After he completed one project, he recalls an instructor telling
him that it was the best piece created at the school during
the past 25 years. His wake-up call had come.
Crothers soon enrolled
in more sculpture classes. And, in 1985, he began three years
of study at the Maryland Institute
College of Art (MICA) in Baltimore. He was thriving. In 1988,
he received a scholarship to the Skowhegan School of Painting & Sculpture
in Maine, which, he says, was well connected with the New York
art community.
He began showing his work in 1990 at places like the School
33 Art Center and Maryland Art Place, both in Baltimore. Within
a few years, his sculpture was on exhibit in Washington, D.C.,
and Philadelphia.
Working
in trailer
As he wrapped up the program at MICA and taught
a few classes, he decided
to continue his studies on a graduate level. He
subsequently earned a masters degree in 2003 from MICA’s
Rinehart School of Sculpture. He also received a monetary award
that he used to build a studio. He had been working out of
a trailer. “I couldn’t make anything bigger than
7-ft. tall in there,” he says.
His sculpture, meanwhile,
was emerging with a definitive style. Early on, he tended
to use organic materials, like pieces of
trees and vines, along with discarded items that he’d
find while cleaning up his property. To make something with
pieces of vine, for instance, seemed to be both practical and
environmentally smart, he says.
Sometimes he’d get an idea and look for materials that
would convey the concept. Other times, he’d find something
of interest – a piece of a tree, for instance – and
let that determine where he was going. “Art comes out
of personal relationship to things,” he says.
“There’s an inter-connectiveness with everything,” he says. “Whether
you’re talking spiritual, political, social or environmental – there’s
a relationship. They all merge together.” Creating art from random items
in the environment, he adds, is a way to express these relationships.
“My art is “non-representational,” he says. “It’s
more representative of ideas” – it’s not
literal. At the same time, he adds, anyone – whether
they know anything about art or not – can appreciate
his art. People can also relate to his work, he says, because
of the scale he tends to use for his pieces – “they’re
5½-, 6-, 7-, and 8-ft. tall.”
Open-ended titles
To ensure that his artwork gets a response – “positive
or negative” – Crothers
says he “takes titles seriously.” They should be “open-ended,” he
says, “sometimes playful, sometimes satirical.” When he was just
starting out, he had a number of pieces that he labeled “Untitled.” Perhaps,
it was indicative of avoiding commitment, he says. His online
galleries show sculpture with such names as “Frustration to Creation,” “Why
Care?” “Council of Elders” and “No Boundaries.”
He says he will
re-work a title if it’s not working
for him; sometimes it’s simply a matter of tweaking.
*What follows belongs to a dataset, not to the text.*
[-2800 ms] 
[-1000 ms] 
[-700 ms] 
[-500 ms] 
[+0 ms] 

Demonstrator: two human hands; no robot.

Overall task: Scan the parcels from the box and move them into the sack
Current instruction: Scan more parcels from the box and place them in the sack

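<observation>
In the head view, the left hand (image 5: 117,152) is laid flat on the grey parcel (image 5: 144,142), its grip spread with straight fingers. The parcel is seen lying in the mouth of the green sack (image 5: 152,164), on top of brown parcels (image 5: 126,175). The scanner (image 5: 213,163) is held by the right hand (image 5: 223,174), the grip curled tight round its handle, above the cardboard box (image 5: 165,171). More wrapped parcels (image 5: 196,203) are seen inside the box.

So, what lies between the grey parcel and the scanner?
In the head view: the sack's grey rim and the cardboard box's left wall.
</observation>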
Ideally, a viewer of his artwork, he says, will use the title
as a springboard to take another look at a piece and discover
new layers of meaning.
Summing up his approach
to making sculpture, Crothers says: “It’s
my response to life situations.” He then identifies two
major influences – Sept. 11 and personal health issues.
Sept. 11 occurred two weeks after he began his graduate program
and became an ever-present force in his sculpture, he says.
Regarding
his health, he says he’s just emerging from
a five- to seven-year period of rough going. “There
were times when just walking out to my studio was an effort.
Working
for a half-hour would be great.” To satisfy his creative
needs during those periods, he worked on smaller projects – like
soldering keys into shapes. Some of them became “sketches” for
more elaborate projects, he says. Often, they weren’t
complete ideas.
On his web site
is a gallery of images called “After
the 11th.” In it are images of his work with these titles: “The
Cave,” “Who Broke the World,” and “The
Mound.” His sculpture “The Mound” is actually
a 5-ft. high by 16-ft. wide pile of peace signs that he created
out of tire sidewalls and metal – some with copper piping.
The sidewalls frame the metal-shaped lines that form the peace
signs.
Sept. 11 “I
wanted to create one for each victim of Sept. 11, but I burnt
out after 700 of them,” he says. Placing
them all in a single heap was a powerful message for him. It
evoked images of dead body parts, he says, of the Holocaust.
The remnants of tires related to cars, which, to him, linked
to global oil interests. Calling the collection a “mound,” instead
of a “pile,” also seemed to resonate more, he explains.
Before Sept. 11,
Crothers says he never would have considered using peace
signs in his work. The event, he says, prompted
him to “merge my thoughts about the environment and the
need for peace in the world.”
The lines in a peace
sign continue to pique his interest – he
once heard that the configuration of the lines suggest a fallen
cross. In fact, Crothers goes beyond two dimensions in his
focus on this design. Well before he started with peace signs,
he often found inspiration in toppled trees that littered his
property.
“I work a lot with the Y’s or the crotch of a
tree,” he says, describing how he uses tree pieces that
present a physical Y shape. The splits, or Y’s, are a
yin and yang representation for him. “They are black
and white, left and right, right and wrong,” he says.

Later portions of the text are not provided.